* Your task: The reply to the records below should contain exactly the lines from the line with "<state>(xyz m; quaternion" through the line with "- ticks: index", and nothing besides.

====== Data shown

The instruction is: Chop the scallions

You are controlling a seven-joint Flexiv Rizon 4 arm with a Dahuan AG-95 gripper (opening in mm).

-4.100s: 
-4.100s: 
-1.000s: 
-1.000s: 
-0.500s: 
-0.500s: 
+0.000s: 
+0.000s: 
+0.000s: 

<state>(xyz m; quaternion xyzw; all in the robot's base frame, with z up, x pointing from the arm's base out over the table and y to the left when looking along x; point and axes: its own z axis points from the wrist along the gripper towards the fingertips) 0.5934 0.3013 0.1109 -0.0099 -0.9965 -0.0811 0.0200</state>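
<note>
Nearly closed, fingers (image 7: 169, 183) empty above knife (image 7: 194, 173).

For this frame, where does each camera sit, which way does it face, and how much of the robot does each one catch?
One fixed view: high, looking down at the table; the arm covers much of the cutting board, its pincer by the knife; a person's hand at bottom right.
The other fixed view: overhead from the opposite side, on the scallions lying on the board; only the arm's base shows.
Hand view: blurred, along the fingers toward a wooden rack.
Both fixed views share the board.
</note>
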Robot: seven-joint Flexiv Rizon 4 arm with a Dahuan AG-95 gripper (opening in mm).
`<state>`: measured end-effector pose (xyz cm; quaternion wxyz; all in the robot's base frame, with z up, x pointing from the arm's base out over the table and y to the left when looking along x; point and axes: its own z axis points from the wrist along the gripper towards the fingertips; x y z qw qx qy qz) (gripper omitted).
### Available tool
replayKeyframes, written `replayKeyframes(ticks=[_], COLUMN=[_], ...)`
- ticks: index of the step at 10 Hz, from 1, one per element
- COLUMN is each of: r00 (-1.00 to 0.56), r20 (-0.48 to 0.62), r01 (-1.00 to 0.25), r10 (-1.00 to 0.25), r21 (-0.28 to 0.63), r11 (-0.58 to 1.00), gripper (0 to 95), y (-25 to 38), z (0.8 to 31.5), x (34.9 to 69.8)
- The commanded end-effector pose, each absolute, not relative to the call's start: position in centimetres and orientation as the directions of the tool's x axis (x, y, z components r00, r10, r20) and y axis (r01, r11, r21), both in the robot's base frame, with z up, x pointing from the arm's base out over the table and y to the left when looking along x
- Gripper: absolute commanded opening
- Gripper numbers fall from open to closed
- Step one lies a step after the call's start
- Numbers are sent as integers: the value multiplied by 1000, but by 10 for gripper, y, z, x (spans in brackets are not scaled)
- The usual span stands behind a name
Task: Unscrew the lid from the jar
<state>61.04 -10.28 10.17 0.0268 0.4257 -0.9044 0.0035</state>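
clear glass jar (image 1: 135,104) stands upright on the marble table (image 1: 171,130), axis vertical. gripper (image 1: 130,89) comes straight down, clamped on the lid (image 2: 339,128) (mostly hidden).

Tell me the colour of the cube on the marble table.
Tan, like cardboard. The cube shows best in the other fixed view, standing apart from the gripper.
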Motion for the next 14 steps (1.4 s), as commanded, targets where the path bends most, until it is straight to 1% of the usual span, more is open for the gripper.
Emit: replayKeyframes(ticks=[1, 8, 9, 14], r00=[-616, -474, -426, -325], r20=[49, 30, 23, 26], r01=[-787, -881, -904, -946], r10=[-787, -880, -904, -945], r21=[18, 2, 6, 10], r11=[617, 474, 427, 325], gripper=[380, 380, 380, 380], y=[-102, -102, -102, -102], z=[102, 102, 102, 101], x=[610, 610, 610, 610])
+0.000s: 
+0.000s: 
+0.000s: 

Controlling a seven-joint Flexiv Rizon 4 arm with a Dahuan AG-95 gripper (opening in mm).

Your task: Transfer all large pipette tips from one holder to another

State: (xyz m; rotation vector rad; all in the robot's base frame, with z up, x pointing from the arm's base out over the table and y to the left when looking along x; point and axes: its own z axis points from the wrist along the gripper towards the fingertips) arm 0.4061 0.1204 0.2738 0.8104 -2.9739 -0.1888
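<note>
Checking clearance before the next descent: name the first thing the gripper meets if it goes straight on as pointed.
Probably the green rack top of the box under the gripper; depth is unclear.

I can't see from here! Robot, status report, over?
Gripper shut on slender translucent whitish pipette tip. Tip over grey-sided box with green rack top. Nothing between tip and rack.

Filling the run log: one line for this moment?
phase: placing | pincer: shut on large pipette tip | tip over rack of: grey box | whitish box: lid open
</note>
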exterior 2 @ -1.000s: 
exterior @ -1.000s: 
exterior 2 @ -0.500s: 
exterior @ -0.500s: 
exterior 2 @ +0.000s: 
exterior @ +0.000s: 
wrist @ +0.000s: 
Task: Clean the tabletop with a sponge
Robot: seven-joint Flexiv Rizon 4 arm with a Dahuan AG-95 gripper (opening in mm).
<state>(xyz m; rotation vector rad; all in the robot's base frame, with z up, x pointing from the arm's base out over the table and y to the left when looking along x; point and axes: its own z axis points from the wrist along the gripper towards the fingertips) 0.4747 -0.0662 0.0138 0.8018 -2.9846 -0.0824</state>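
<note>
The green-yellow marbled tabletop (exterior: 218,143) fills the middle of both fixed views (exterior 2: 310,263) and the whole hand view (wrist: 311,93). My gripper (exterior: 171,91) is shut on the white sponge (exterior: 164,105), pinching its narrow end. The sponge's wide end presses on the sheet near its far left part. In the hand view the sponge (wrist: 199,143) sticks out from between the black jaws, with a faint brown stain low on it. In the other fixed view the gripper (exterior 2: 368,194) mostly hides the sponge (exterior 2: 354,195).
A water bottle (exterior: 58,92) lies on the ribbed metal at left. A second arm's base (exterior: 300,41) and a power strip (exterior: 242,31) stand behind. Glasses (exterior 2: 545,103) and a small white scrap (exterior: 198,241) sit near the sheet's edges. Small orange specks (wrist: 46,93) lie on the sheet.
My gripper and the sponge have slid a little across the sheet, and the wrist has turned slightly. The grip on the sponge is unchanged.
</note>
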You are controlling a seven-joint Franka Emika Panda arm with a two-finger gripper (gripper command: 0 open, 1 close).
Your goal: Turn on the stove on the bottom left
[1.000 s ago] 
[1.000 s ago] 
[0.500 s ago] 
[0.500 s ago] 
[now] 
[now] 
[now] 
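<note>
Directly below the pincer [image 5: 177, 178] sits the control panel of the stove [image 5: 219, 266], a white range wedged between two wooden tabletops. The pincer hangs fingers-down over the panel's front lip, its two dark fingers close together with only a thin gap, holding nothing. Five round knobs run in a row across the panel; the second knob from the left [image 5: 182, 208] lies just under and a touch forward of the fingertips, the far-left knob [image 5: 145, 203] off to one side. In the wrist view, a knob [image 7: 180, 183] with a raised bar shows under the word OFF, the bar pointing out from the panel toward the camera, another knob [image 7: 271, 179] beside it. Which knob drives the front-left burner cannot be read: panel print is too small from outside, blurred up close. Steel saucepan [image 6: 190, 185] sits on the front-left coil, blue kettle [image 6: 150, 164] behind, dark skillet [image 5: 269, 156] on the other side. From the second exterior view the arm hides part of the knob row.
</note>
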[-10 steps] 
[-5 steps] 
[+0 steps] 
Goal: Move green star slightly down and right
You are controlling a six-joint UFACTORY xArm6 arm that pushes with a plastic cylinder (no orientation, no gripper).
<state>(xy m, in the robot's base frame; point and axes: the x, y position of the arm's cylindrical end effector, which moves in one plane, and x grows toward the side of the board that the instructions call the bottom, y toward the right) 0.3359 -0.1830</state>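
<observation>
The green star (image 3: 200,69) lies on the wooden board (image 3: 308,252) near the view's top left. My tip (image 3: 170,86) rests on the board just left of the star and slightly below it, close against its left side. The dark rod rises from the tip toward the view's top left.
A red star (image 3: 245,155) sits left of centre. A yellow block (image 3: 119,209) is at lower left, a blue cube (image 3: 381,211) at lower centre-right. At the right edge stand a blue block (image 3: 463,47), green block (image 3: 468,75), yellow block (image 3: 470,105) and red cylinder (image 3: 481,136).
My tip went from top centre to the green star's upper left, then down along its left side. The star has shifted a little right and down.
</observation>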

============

* Final answer:
<state>(xyz m; quaternion xyzw; all in the robot's base frame, with z up, x pointing from the arm's base out over the table and y to the left when looking along x; point and axes: its own z axis points from the wrist along the gripper towards the fingertips) 0.5934 0.3013 0.1109 -0.0099 -0.9965 -0.0811 0.0200</state>
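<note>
Nearly closed, fingers (image 7: 169, 183) empty above knife (image 7: 194, 173).

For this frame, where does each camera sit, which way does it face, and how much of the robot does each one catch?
One fixed view: high, looking down at the table; the arm covers much of the cutting board, its pincer by the knife; a person's hand at bottom right.
The other fixed view: overhead from the opposite side, on the scallions lying on the board; only the arm's base shows.
Hand view: blurred, along the fingers toward a wooden rack.
Both fixed views share the board.
</note>
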Robot: seven-joint Flexiv Rizon 4 arm with a Dahuan AG-95 gripper (opening in mm).
`<state>`: measured end-effector pose (xyz cm; quaternion wxyz; all in the robot's base frame, with z up, x pointing from the arm's base out over the table and y to the left when looking along x; point and axes: its own z axis points from the wrist along the gripper towards the fingertips; x y z qw qx qy qz) (gripper omitted).
### Available tool
replayKeyframes, written `replayKeyframes(ticks=[_], COLUMN=[_], ...)`
- ticks: index of the step at 10 Hz, from 1, one per element

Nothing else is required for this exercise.